Image copyright © by Marcus Trahan

The Astronaut Farmer


How can a movie go wrong in so many ways? It’s about a man building his own spaceship and taking off into the unknown. There must be a good story in there—I ought to know, I wrote one. But this ain’t it. I’d usually insert a spoiler warning here, since I’m going to give it all away, but I’ll just give a WARNING instead: Don’t bother with this movie! Here’s why:

Billy Bob Thornton is a frustrated ex-engineer who washed out of the astronaut program. Now he’s building a rocket in his barn and intends to blast himself into orbit. “Blast” is the key word here, too. While it probably is possible to assemble a decent rocket from the cast-off junk of the space program (though not one with enough thrust to put you into orbit), you’d think he’d at least want to test the engines before taking off. He doesn’t. He might give little thought to what’s going to happen to the barn he built it in when he lights those candles (hint: burnt toothpicks), but that’s okay; in this universe, he blasts off not once, but twice, and the wooden barn is unharmed. The rocket he’s building is an Atlas, which is what John Glenn and later Mercury astronauts rode. The problem is fuel. He tries to get “high-grade rocket fuel,” whatever that is, and brings the Feds down on him, because they think (reasonably enough) that he might be building a big bomb. A rocket engine is a big bomb, a controlled explosion, as NASA learned to its sorrow in the late ‘50s and early ‘60s, when all our rockets blew up. Or most of them, anyway. There’s a thousand things that can go wrong. Then he decides to use kerosene and hydrazine. Hydrazine is one of the reasons the first people to approach a landed shuttle are wearing hazmat suits. It is extremely toxic, it’s difficult to store … not the sort of stuff you’d want within ten miles of your family. But Billy Bob manages it. (What Atlas rockets actually used was kerosene and liquid oxygen, which you don’t keep in old milk cans, either.) His first launch is a failure, the rocket tips over and shoots along the ground, nearly killing a lot of people gathered around, and nearly killing him, too … but he’s okay, and so is the rocket! Just set that sucker upright again and give it another shot! Idiocy piles on idiocy, and believe me, I’ve only scratched the surface, I could write pages and pages …

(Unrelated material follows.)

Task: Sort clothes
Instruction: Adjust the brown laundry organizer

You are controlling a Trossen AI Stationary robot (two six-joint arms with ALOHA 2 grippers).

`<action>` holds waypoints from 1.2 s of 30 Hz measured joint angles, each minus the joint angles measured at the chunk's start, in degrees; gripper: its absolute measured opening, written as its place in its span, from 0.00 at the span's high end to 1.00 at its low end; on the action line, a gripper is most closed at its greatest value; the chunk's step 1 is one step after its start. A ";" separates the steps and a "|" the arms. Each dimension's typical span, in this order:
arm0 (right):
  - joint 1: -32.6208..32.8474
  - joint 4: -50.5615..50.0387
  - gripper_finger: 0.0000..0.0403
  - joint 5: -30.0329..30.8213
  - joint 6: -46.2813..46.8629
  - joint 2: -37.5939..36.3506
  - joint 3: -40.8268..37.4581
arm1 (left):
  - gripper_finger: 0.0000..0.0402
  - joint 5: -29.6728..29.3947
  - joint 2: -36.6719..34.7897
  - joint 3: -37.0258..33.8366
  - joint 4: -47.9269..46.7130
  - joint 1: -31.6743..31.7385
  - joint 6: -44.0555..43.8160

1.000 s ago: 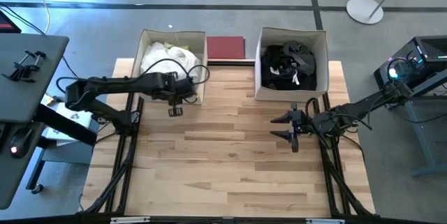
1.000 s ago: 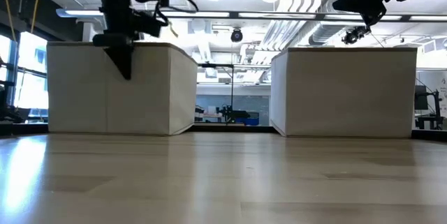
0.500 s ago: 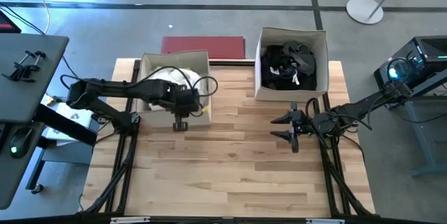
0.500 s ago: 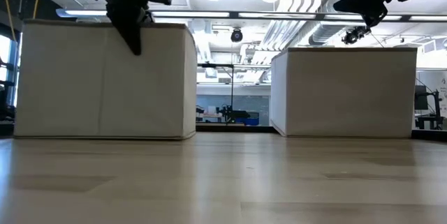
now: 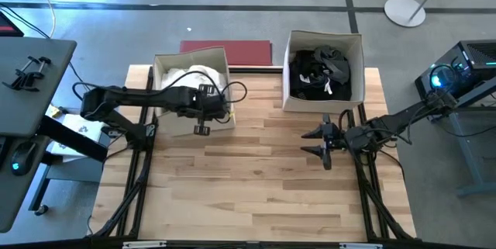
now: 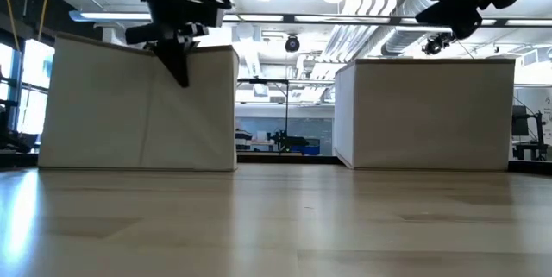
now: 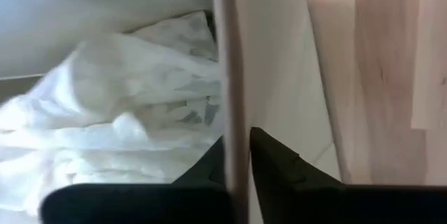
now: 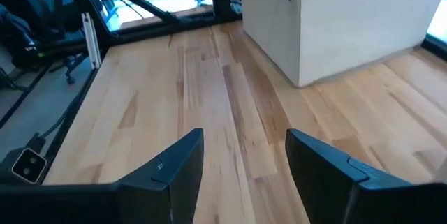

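White clothes lie in the left beige box, which stands on the table's far left part. My left gripper is shut on that box's near wall, and shows in the low view at the rim. Black and dark clothes fill the right beige box. My right gripper hangs open above the table in front of the right box, with nothing between its fingers. My left gripper pinches the top edge of the left box's near wall, toward its right corner. One finger is inside the box and one outside. The fingers come from above, slanting down. The box stands on the table.
A flat dark red board lies behind the left box at the table's far edge. Bare wooden table stretches in front of both boxes. A desk stands off the table's left side.
My left gripper has gone toward the table's near edge and a little to the right, rolling somewhat. The left box has slid with it toward the near edge, uncovering more of the red board behind it.
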 joint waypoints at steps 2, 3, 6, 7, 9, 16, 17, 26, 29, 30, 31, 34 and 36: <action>0.00 -1.09 0.52 -0.14 1.11 0.00 0.00 | 0.90 1.47 -0.10 0.39 -0.19 -0.14 -1.48; 0.00 -1.36 0.52 -0.13 1.25 0.00 0.00 | 0.87 2.50 -0.18 0.78 -0.54 -0.39 -2.71; -0.52 -1.47 0.52 -0.05 -0.52 -0.17 0.20 | 0.78 4.03 -0.97 4.06 -1.96 -1.76 -7.22; -0.87 -2.07 0.52 0.27 -0.83 -0.10 0.93 | 0.76 4.34 -1.27 5.42 -2.25 -2.31 -9.11; -1.96 -4.55 0.52 0.51 -1.19 -0.07 3.66 | 0.71 4.98 -1.58 8.36 -3.44 -3.50 -13.95; -6.41 -25.89 0.52 6.38 -10.65 1.90 18.84 | 0.65 4.43 -2.27 18.21 -4.51 -7.81 -30.97; -7.55 -30.26 0.52 7.63 -11.77 2.48 20.99 | 0.65 3.47 -2.30 18.89 -3.62 -8.81 -33.59; -22.26 -48.36 0.52 3.24 -20.41 8.51 24.99 | 0.67 -10.59 -1.79 17.64 3.10 -22.76 -41.67; -27.78 -47.63 0.52 3.00 -23.95 10.67 22.39 | 0.67 -16.91 -1.89 17.09 2.04 -27.99 -49.66; -29.52 -47.36 0.52 2.92 -24.67 11.40 21.73 | 0.67 -18.74 -1.91 16.87 0.98 -29.68 -52.47; -31.26 -47.26 0.53 2.45 -25.09 12.26 21.24 | 0.67 -20.13 -1.91 16.66 -0.46 -31.40 -55.06; -35.29 -45.93 0.60 -3.69 -26.44 14.38 20.66 | 0.67 -22.46 -1.90 15.87 -5.13 -36.08 -62.76; -37.02 -44.53 0.68 -8.42 -26.74 15.67 20.65 | 0.67 -24.00 -1.95 14.68 -8.17 -38.86 -68.47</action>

But that’s just the scientific howlers. Next we get to the political stuff. The government is the bad guy here, naturally, and while I’m no fan of the gov, it is useful for some things, such as keeping a stupid monomaniac from launching a rocket over populated areas from Central Texas to Washington D.C., according to the trajectory we see. Most likely it would blow up on the pad, but there’s a reason we put our launch pads at Cape Canaveral: Your mistakes drop in the drink, not in downtown Sioux City. But these Feds are portrayed as mindless bureaucrats whose only intent is to keep a dreamer from his dream. In addition, the head of the FAA is obsessed with the idea that the government must be sure no private citizen every succeeds at a home-built project like this: “It would make us look stupid.” Well, whoever wrote this shit, wake up! NASA is paying out good money to a lot of small rocket ventures these days. They’re encouraging it. They’d have paid Burt Rutan, except he didn’t want the money. But these government people are so bad they deny a launch ever took place, and it’s implied that they even tried to wreck his electronics, which would certainly kill him.

But that’s just the scientific and political stupidity. Could it get even more fucked up? Yes, easily. There’s the human side of the story. We’re supposed to be rooting for this guy. But in the first ten minutes we learn that he’s on the edge of bankruptcy. Nothing matters to him but his cockamamie “dream.” Not his family’s welfare, the loss of everything they own. He heaves a brick through the bank’s window when they won’t loan him any more money. The only reason he can go ahead is that his wife’s father dies (Bruce Dern, playing a cranky old codger, only there to jerk a tear … but by the time he died I had forgotten he was even living with them, he appears so infrequently) and leaves her some money she can invest in his dream. He is a narcissistic and depressive personality, and a bit of a whiner, and I wouldn’t have been surprised if he’d killed his family and then himself. He’s totally without charm, and this story should have been blown up by the range safety officer before it ever left the launch pad.

Damn it, if you are telling a story about a crazy man with a dream, you have to like him. This script, and Billy Bob’s performance, gives me nothing to like. This sort of thing can work, on a magical level. See Field of Dreams. Or it can work on a down-to-earth level. See The World’s Fastest Indian, or Danny Deckchair. The story of a man who wants to blast off on his own home-made rocket could have worked, on either of these levels, or on an allegorical one, but not here.